*WHAT NEEDS TO BE DONE*.
Below are the entries to work from; restate word for word the portion that opens with the line containing "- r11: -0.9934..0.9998" and closes with the line containing "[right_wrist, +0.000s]", keeping both.

Records excerpted from a collection:
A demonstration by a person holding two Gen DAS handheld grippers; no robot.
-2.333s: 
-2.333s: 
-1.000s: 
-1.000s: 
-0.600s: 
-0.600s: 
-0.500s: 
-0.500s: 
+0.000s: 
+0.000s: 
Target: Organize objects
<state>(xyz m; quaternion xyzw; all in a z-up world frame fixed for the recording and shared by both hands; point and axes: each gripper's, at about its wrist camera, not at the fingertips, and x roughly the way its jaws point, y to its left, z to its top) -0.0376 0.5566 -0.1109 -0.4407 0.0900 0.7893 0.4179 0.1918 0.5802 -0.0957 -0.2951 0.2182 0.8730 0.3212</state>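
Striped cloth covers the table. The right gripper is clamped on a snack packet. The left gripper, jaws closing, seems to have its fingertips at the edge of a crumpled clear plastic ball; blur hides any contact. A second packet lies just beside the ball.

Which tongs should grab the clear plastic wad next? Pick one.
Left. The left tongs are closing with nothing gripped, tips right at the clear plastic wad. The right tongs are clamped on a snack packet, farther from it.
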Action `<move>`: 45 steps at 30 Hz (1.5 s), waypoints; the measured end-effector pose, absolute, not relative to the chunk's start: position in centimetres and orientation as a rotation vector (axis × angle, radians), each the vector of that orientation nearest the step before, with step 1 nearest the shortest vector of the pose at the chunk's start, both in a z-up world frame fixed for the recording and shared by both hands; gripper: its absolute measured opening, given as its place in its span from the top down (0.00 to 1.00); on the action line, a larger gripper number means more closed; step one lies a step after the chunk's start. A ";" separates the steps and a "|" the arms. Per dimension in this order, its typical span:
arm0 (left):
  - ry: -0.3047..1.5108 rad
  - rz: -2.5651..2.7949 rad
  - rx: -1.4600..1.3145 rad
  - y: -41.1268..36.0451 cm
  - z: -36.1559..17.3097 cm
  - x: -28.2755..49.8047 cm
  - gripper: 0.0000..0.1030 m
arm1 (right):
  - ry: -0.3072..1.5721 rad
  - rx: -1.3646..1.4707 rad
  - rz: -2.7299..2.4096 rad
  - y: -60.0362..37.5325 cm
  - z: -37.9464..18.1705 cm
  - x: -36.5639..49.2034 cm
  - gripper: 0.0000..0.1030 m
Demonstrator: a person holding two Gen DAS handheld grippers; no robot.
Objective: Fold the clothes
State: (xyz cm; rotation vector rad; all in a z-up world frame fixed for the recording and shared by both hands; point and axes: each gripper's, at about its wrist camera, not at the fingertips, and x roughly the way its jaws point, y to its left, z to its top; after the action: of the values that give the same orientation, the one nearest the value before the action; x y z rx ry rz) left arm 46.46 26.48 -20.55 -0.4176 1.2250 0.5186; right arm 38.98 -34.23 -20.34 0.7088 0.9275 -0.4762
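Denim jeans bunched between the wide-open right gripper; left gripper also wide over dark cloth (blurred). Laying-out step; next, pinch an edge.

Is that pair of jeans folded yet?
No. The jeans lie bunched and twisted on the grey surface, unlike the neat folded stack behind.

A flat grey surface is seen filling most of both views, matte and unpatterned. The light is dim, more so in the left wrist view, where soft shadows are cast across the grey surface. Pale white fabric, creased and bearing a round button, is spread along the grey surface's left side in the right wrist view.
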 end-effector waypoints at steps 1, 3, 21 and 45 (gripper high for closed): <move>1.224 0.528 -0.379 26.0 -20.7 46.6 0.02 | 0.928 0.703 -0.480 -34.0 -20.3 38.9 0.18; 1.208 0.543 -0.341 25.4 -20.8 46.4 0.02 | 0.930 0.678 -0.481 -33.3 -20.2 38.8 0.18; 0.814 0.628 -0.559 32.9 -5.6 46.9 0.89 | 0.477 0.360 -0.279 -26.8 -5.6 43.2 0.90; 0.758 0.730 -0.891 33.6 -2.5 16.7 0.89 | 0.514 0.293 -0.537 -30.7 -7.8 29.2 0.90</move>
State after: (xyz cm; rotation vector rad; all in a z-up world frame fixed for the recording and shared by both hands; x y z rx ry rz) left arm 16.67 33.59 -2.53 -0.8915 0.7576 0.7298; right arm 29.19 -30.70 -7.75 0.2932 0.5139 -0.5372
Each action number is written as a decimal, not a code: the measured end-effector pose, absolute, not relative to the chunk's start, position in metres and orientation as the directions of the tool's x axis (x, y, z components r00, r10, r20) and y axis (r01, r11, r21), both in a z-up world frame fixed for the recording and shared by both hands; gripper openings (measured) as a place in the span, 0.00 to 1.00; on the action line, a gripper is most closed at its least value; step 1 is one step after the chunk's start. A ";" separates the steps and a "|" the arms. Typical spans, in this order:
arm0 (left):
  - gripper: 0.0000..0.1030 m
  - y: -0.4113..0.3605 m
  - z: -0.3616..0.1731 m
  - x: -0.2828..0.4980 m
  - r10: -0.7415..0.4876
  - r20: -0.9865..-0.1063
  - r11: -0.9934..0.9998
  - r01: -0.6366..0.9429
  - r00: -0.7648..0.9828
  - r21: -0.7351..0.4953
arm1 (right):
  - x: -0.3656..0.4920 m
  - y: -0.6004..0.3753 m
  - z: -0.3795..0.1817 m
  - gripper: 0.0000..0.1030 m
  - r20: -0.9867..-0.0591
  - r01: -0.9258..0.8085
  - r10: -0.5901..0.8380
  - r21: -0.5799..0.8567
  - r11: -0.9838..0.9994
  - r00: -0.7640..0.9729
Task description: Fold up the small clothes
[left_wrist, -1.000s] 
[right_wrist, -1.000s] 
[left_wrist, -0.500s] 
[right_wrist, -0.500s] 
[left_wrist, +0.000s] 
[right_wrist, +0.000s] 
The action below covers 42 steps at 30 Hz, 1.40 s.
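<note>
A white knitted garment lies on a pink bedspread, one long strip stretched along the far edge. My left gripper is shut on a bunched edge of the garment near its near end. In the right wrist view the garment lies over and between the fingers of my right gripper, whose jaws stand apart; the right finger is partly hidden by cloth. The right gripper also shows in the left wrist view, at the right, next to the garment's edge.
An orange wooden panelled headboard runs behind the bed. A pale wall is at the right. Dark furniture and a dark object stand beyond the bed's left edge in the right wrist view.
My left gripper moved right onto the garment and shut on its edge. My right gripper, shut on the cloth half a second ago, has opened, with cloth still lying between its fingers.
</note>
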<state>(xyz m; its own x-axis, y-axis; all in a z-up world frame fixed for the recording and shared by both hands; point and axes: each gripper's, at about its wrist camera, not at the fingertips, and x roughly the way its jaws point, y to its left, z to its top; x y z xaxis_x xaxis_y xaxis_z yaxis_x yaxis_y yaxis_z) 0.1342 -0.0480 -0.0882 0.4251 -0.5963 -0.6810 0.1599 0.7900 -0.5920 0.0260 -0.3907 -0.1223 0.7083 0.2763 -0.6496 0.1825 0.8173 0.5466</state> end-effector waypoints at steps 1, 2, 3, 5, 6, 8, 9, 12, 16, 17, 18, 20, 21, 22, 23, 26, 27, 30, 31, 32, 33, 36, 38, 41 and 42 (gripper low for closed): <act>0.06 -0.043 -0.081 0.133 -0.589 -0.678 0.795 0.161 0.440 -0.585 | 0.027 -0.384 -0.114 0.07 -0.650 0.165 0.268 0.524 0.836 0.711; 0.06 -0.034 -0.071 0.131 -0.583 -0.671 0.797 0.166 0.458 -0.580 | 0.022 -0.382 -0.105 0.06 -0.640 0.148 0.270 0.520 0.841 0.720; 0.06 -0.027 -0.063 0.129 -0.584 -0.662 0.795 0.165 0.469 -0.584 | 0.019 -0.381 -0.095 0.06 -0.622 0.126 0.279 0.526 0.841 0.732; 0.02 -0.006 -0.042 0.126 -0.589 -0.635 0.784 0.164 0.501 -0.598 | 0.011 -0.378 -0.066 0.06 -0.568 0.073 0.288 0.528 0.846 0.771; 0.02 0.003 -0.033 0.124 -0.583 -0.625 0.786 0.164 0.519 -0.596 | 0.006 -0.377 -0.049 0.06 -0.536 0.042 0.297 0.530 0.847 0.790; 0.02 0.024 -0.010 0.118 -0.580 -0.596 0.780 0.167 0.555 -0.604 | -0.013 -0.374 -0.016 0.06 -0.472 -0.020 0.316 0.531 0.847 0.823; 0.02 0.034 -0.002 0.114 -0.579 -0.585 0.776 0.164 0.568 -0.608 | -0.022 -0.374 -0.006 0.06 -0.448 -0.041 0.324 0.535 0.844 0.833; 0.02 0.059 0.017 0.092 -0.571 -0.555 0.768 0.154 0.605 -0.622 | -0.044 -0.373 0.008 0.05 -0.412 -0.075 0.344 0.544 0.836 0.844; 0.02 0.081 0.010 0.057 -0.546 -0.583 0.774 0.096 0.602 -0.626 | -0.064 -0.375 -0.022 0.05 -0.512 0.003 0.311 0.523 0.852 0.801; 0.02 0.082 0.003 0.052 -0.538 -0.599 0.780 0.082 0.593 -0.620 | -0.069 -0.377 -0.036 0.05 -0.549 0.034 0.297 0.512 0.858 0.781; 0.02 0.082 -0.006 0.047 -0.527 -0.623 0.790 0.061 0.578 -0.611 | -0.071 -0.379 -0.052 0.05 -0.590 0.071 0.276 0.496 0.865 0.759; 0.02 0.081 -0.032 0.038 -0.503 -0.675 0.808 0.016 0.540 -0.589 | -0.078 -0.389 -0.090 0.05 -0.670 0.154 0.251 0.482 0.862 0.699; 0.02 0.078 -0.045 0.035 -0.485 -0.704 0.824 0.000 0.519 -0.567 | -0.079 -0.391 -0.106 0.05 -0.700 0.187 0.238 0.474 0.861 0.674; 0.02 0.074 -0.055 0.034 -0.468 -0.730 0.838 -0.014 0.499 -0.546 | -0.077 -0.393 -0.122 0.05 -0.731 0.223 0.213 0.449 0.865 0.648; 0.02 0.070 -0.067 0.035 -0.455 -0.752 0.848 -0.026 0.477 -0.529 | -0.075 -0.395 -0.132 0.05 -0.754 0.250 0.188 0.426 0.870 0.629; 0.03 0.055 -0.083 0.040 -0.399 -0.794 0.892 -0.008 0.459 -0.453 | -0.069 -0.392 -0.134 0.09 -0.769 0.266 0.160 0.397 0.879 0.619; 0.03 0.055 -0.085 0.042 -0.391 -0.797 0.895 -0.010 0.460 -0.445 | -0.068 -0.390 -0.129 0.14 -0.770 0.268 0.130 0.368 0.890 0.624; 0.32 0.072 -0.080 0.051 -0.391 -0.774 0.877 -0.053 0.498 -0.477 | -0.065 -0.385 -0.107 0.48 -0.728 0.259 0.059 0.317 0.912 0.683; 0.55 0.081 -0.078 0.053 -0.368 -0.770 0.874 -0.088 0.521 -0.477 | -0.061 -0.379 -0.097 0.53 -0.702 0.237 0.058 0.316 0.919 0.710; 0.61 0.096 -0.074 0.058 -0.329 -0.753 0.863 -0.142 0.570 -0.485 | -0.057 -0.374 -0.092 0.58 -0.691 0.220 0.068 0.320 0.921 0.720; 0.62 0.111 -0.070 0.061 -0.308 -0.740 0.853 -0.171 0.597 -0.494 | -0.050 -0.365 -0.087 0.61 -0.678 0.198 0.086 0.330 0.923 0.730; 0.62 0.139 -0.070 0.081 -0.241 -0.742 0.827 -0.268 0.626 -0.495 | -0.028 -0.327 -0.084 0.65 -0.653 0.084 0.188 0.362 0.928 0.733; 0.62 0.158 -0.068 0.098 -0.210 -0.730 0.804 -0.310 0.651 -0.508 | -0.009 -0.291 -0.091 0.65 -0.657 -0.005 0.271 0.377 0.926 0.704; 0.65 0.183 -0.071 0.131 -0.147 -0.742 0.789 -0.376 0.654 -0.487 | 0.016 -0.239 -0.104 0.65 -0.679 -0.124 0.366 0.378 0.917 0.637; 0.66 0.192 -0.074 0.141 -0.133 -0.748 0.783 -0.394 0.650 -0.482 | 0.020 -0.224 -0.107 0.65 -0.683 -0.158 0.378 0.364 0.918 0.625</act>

*OUTPUT OF THE TASK*.
  - r11: -0.9934..0.9998
  - r01: -0.6366..0.9429
  - r00: -0.7648..0.9828
  - r21: -0.7351..0.4953
arm1 (right):
  - x: -0.3656..0.4920 m
  - y: -0.6004..0.3753 m
  - z: -0.3795..0.1817 m
  - gripper: 0.0000..0.1030 m
  - r20: -0.9867..-0.0591
  - r01: -0.9258..0.8085
  - r10: -0.5901..0.8380
  - r21: -0.5799..0.8567
  - r11: -0.9838..0.9994
  - r00: -0.7640..0.9729
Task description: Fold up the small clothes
[left_wrist, -1.000s] 
[right_wrist, -1.000s] 
[left_wrist, -0.500s] 
[right_wrist, -0.500s] 
[left_wrist, +0.000s] 
[right_wrist, +0.000s] 

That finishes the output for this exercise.